This repository contains code introduced in the following paper:
Free the Plural: Unrestricted Split-Antecedent Anaphora Resolution
Juntao Yu, Nafise Sadat Moosavi, Silviu Paun and Massimo Poesio
In Proceedings of he 28th International Conference on Computational Linguistics (COLING), 2020
- The code is written in Python 2, the compatibility to Python 3 is not guaranteed.

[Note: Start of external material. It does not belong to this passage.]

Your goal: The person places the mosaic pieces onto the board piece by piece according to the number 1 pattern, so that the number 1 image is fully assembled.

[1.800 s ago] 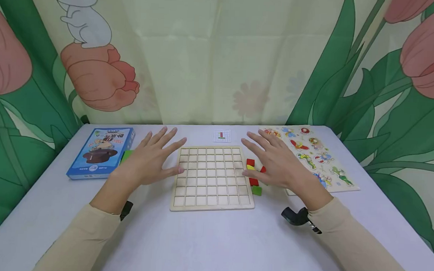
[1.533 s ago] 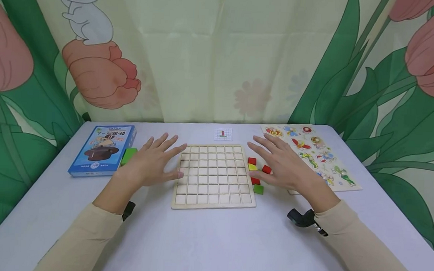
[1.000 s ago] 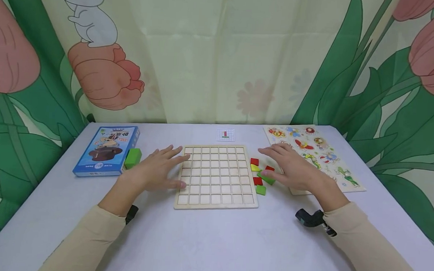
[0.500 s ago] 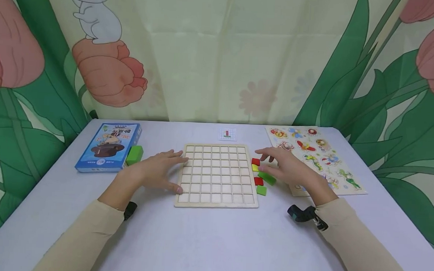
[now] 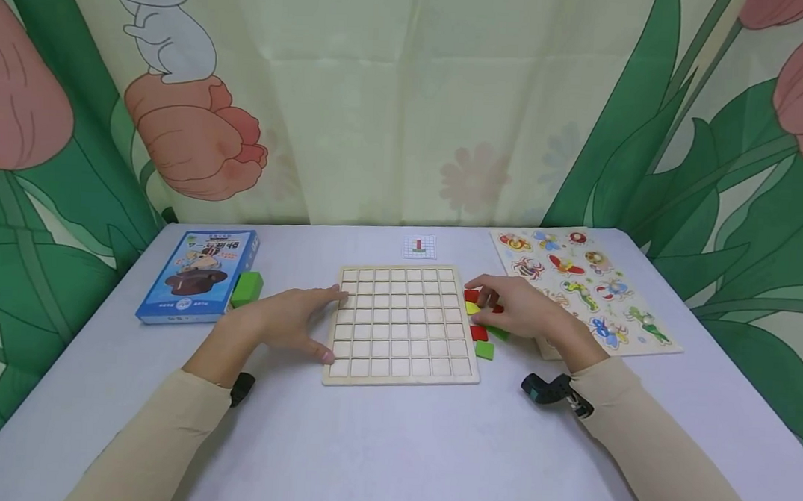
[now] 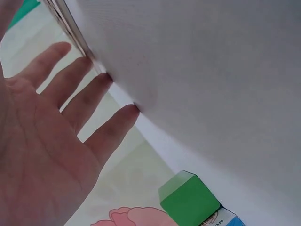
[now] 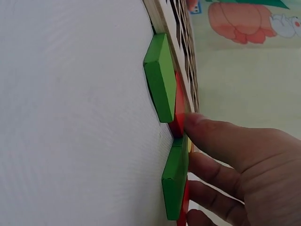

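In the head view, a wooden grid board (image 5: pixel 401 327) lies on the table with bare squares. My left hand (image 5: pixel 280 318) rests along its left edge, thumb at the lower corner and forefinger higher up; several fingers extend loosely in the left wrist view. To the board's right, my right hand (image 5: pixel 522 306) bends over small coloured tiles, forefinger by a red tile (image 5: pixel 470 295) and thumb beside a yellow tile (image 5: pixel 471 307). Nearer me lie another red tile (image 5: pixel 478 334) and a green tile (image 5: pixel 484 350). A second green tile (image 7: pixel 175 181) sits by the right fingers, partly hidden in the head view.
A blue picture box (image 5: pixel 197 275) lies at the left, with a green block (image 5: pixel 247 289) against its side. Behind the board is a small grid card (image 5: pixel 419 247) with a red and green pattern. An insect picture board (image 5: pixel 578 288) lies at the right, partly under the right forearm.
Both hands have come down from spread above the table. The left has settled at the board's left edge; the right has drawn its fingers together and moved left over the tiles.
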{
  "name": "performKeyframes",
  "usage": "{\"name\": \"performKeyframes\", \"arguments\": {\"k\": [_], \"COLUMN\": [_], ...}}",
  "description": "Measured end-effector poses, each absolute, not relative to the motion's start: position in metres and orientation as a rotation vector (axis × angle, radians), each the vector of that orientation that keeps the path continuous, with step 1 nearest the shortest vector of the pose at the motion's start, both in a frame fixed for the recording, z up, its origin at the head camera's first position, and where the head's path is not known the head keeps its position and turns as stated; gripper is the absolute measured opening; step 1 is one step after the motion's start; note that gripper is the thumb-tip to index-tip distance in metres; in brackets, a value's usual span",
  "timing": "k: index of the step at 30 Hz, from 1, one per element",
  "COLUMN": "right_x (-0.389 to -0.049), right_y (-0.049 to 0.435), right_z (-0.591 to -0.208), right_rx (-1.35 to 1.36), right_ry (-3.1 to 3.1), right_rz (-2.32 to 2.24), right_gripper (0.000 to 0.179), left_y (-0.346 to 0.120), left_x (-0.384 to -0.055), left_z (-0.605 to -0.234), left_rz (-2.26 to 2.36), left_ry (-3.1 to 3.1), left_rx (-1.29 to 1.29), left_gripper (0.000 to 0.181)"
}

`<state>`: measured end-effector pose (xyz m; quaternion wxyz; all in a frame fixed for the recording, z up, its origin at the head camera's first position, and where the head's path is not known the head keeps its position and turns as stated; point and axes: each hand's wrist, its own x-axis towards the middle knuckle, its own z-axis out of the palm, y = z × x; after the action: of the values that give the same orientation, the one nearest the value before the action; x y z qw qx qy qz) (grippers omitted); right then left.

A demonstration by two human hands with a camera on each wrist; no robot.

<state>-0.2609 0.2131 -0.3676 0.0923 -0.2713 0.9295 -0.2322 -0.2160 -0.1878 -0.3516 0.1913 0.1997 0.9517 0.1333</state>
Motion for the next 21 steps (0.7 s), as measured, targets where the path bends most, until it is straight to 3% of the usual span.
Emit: {"name": "performKeyframes", "arguments": {"k": [5, 21], "right_x": [-0.2614, -0.2620], "right_y": [0.2115, 0.2127], "right_z": [-0.3697, -0.3754], "right_rx": [-0.805, -0.796], "right_ry": [2.789, 2.786], "right_rz": [-0.698, -0.779], "right_gripper": [0.052, 0.029], "left_y": [-0.1865, -0.1858], "left_x": [-0.2155, -0.2173], "left_z": [-0.3492, -0.3490], "left_rz": [0.383, 0.373], "left_ry": [2.672, 2.680], "left_rx": [0.550, 0.574], "left_gripper": [0.113, 0.114]}}
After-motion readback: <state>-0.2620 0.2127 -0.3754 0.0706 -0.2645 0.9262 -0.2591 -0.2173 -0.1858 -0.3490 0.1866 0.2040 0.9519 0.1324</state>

- Before starting, you need to install all the required packages listed in the requirment.txt using
pip install -r requirements.txt
. - After that modify and run
extract_bert_features/extract_bert_features.sh
to compute the BERT embeddings for your training or testing. - You also need to download context-independent word embeddings such as fasttext or GloVe embeddings that required by the system.
-
Pre-trained models can be download from this link. We provide the best model for reported in our paper.
-
Choose the model you want to use and copy them to the
logs/
folder. -
Modifiy the test_path accordingly in the
experiments.conf
:- the test_path is the path to .jsonlines file, each line of the .jsonlines file is a batch of sentences and must in the following format:
{ "clusters": [[0, 4],[1],[2],[3],], #Coreference use the indices of the mention "mentions": [[0,0],[2,3],[5,5],[7,8],[10,10],[12,13]], #mentions [start_index, end_index] "plurals": [[5,1],[5,3]], #plural [anaphor, antecedent] pairs, "both cars" --> "a car", "another car" "doc_key": "nw", "sentences": [["John", "has", "a", "car", "."], ["Mary", "has", "another", "car", "."] ["John", "washed", "both", "cars", "yesteday","."]] }
- The mentions only contain two properties [start_index, end_index] the indices are counted in document level and both inclusive.
- For coreference clusters (includes singleton clusters) are represented by their mention indices.
- For plural pairs, each pair contains two mention indices the first one is the anaphora and the second one is the antecedent.
-
Then use
python evaluate.py config_name
to start your evaluation
- You will need additionally to create the character vocabulary by using
python get_char_vocab.py train.jsonlines dev.jsonlines
- Then you can start training by using
python train.py config_name